12. The apparatus of claim 11, wherein at least one of the one or more master devices comprises a processor.

13. The apparatus of claim 11, wherein the at least one common slave device comprises a memory.

14. The apparatus of claim 11, wherein the unique identifier comprises routing bits identifying the given one of the one or more master devices corresponding to the bus transaction between the given one of the one or more master devices and the common slave device.

15. The apparatus of claim 11, wherein the bus interconnect is configured to append the unique identifier to identification bits associated with the given one of the one or more master devices to generate a new identifier, and to provide the first address and the new identifier to the remapping module for generating the second address.

16. The apparatus of claim 11, wherein the bus interconnect comprises a master interface for each of at least a subset of master devices in operative communication with the bus interconnect.

17. The apparatus of claim 16, wherein a number of bits in the unique identifier is a function of a master interface identifier bit width and a total number of master devices in operative communication with the bus interconnect.

18. The apparatus of claim 11, wherein the remapping module is operative to generate a set of rules assigning an action to each of at least a subset of possible values of the unique identifier.

19. The apparatus of claim 18, wherein the remapping module is further operative to initiate an action as a function of the rules and a value of the unique identifier.

20. The apparatus of claim 11, wherein the apparatus is configured so as to eliminate a need for the bus interconnect to have more than one remapping module in operative communication therewith.

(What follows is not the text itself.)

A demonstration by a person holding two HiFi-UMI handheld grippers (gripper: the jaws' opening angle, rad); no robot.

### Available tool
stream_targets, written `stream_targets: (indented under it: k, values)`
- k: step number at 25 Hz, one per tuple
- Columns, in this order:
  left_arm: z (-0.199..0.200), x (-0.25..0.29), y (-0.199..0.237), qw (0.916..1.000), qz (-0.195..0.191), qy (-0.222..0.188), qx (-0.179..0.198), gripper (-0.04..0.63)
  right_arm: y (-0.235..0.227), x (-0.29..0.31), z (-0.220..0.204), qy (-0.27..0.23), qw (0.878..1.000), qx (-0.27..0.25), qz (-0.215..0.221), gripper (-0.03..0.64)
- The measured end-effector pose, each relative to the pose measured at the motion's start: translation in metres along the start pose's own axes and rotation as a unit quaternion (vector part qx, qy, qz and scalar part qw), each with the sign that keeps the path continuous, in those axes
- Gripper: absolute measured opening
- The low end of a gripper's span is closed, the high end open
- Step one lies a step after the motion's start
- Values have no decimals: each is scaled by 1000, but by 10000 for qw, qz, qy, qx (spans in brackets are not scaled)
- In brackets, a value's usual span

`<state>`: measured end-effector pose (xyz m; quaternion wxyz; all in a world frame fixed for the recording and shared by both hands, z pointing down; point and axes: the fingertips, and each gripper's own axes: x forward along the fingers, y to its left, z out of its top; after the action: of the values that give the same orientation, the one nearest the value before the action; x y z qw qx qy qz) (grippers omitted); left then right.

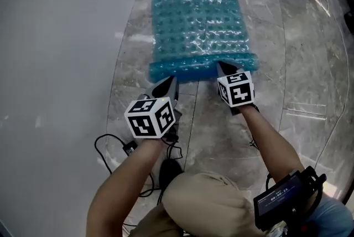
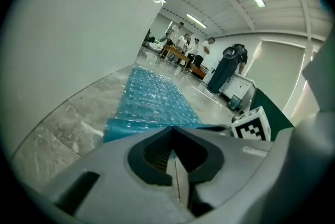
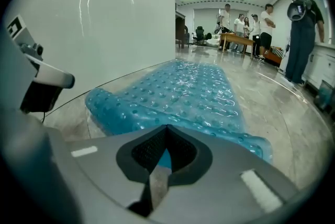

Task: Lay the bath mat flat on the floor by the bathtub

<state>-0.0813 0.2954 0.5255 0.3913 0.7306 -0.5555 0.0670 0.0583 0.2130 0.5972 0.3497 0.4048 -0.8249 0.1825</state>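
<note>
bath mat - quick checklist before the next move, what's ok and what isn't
1. Bath mat on the floor alongside the bathtub: ok.
2. Far part of the mat flat: ok.
3. Near edge flat: not ok, it is curled over.
4. Left gripper free: ok, jaws together with nothing between them, short of the mat.
5. Right gripper holding the mat: cannot tell; jaws together at the near edge, blue showing behind the tips.
6. Cables clear of the mat: ok, they lie nearer the person.
</note>
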Motion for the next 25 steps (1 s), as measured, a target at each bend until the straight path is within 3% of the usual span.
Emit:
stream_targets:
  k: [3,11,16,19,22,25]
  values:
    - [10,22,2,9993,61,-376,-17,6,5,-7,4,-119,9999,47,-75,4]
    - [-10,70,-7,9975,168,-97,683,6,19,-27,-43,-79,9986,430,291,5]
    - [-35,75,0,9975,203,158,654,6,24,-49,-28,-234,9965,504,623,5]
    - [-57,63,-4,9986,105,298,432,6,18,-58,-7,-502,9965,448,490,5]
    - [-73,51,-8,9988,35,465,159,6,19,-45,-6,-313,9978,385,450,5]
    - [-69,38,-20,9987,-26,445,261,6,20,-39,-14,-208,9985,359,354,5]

21. The apparatus of claim 11, wherein at least a portion of the apparatus is fabricated in at least one integrated circuit.

22. The apparatus of claim 21, wherein the at least one common slave device comprises embedded memory in the at least one integrated circuit.

23. An electronic system, comprising:

a plurality of processors;

at least one common memory;

a bus interconnect coupled with the plurality of processors and the at least one common memory, the bus interconnect being operative to receive a first address corresponding to a bus transaction between a given one of the plurality of processors and the common memory and to decode a unique identifier associated with the given one of the plurality of processors; and

a remapping module coupled with an output of the bus interconnect, the remapping module being operative to generate a second address as a function of the first address and the unique identifier for remapping access to the common memory by the given one of the plurality of processors.

24. An apparatus for facilitating address mapping between one or more master devices and at least one common slave device in a multiprocessor system, the apparatus comprising:

at least one processor in operative communication with the one or more master devices and the at least one slave device, the at least one processor being operative: (i) to receive a first address corresponding to a bus transaction between a given one of the one or more master devices and the at least one slave device; (ii) to decode a unique identifier associated with the given one of the one or more master devices; and (iii) to generate a second address as a function of the first address and the unique identifier for remapping access to the at least one slave device by the given one of the one or more master devices.